Problem statement: The listing below should be reproduced precisely, except for its images.

Information provided:

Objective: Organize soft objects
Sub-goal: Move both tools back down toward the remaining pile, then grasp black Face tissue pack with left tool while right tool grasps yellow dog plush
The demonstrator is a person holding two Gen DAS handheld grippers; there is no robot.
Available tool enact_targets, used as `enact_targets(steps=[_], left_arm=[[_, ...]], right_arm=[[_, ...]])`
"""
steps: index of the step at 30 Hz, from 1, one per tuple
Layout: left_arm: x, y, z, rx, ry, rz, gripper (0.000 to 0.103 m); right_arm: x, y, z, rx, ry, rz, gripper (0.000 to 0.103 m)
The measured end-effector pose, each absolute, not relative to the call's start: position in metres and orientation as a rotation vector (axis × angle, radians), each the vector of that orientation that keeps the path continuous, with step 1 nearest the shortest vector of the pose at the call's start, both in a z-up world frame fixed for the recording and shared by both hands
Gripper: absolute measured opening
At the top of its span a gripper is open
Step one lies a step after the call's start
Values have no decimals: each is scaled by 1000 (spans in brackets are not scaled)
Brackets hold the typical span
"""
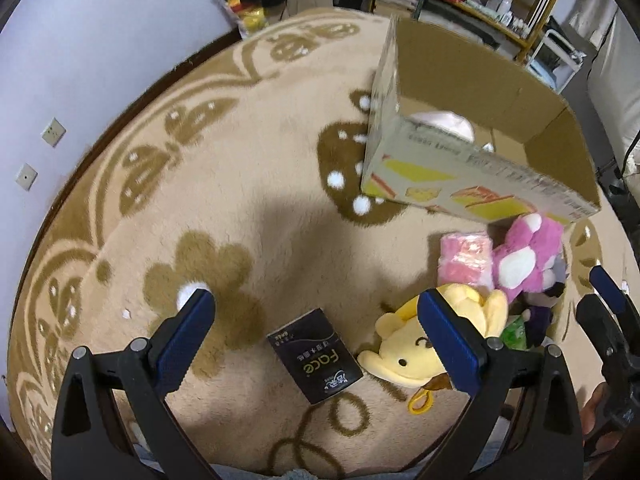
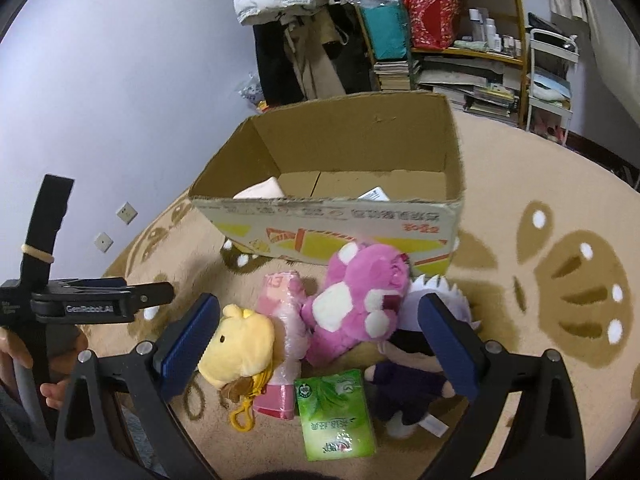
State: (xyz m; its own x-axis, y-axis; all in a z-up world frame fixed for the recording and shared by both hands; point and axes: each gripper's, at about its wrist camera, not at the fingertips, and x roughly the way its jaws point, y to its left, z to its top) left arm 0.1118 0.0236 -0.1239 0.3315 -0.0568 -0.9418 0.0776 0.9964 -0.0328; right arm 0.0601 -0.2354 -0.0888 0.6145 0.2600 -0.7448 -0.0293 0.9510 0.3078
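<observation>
A pile of soft things lies on the rug in front of an open cardboard box (image 2: 332, 224): a yellow plush (image 2: 240, 350), a pink wrapped pack (image 2: 282, 320), a pink-and-white plush (image 2: 360, 304), a dark doll with white hair (image 2: 412, 372) and a green tissue pack (image 2: 338, 412). My right gripper (image 2: 320, 344) is open above this pile. My left gripper (image 1: 316, 332) is open above a black tissue pack (image 1: 316, 360), with the yellow plush (image 1: 404, 352) by its right finger. The box (image 1: 460, 176) holds a pale soft item (image 1: 444, 120).
The round beige patterned rug (image 1: 240, 208) covers the floor. A white wall with sockets (image 1: 52, 132) stands to the left. Shelves (image 2: 452, 40) with books and hanging clothes (image 2: 296, 32) stand behind the box. The left gripper's body shows at the right wrist view's left edge (image 2: 80, 304).
</observation>
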Motion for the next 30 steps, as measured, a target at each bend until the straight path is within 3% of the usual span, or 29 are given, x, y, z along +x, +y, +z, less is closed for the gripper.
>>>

Answer area:
Objective: Organize soft objects
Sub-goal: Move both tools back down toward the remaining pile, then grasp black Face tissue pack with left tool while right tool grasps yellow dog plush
The demonstrator is a person holding two Gen DAS handheld grippers; there is no robot.
Available tool enact_targets, used as `enact_targets(steps=[_], left_arm=[[_, ...]], right_arm=[[_, ...]])`
"""
steps: index of the step at 30 Hz, from 1, one per tuple
Layout: left_arm: x, y, z, rx, ry, rz, gripper (0.000 to 0.103 m); right_arm: x, y, z, rx, ry, rz, gripper (0.000 to 0.103 m)
The measured end-effector pose, each absolute, not relative to the call's start: position in metres and orientation as a rotation vector (axis × angle, radians), each the vector of that orientation that keeps the path continuous, with step 1 nearest the shortest vector of the pose at the call's start, both in a z-up world frame fixed for the recording and shared by both hands
Gripper: absolute measured opening
At the top of its span a gripper is open
Step one lies a step after the call's start
Values have no decimals: each is scaled by 1000 (spans in brackets are not scaled)
Brackets hold the typical span
"""
State: (xyz m; its own x-axis, y-axis; all in a z-up world frame fixed for the recording and shared by both hands; point and axes: each gripper's, at about its wrist camera, not at the fingertips, and x roughly the way its jaws point, y to its left, z to its top) left arm 0.1118 0.0236 -0.1239 0.3315 -0.0568 -0.9418 0.0776 0.9964 -0.0328; right arm 0.0601 -0.2354 -0.0888 0.6145 0.2600 -0.7448 -0.0293 0.9510 0.3078
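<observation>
A pile of soft things lies on the rug in front of an open cardboard box (image 2: 332, 224): a yellow plush (image 2: 240, 350), a pink wrapped pack (image 2: 282, 320), a pink-and-white plush (image 2: 360, 304), a dark doll with white hair (image 2: 412, 372) and a green tissue pack (image 2: 338, 412). My right gripper (image 2: 320, 344) is open above this pile. My left gripper (image 1: 316, 332) is open above a black tissue pack (image 1: 316, 360), with the yellow plush (image 1: 404, 352) by its right finger. The box (image 1: 460, 176) holds a pale soft item (image 1: 444, 120).
The round beige patterned rug (image 1: 240, 208) covers the floor. A white wall with sockets (image 1: 52, 132) stands to the left. Shelves (image 2: 452, 40) with books and hanging clothes (image 2: 296, 32) stand behind the box. The left gripper's body shows at the right wrist view's left edge (image 2: 80, 304).
</observation>
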Motion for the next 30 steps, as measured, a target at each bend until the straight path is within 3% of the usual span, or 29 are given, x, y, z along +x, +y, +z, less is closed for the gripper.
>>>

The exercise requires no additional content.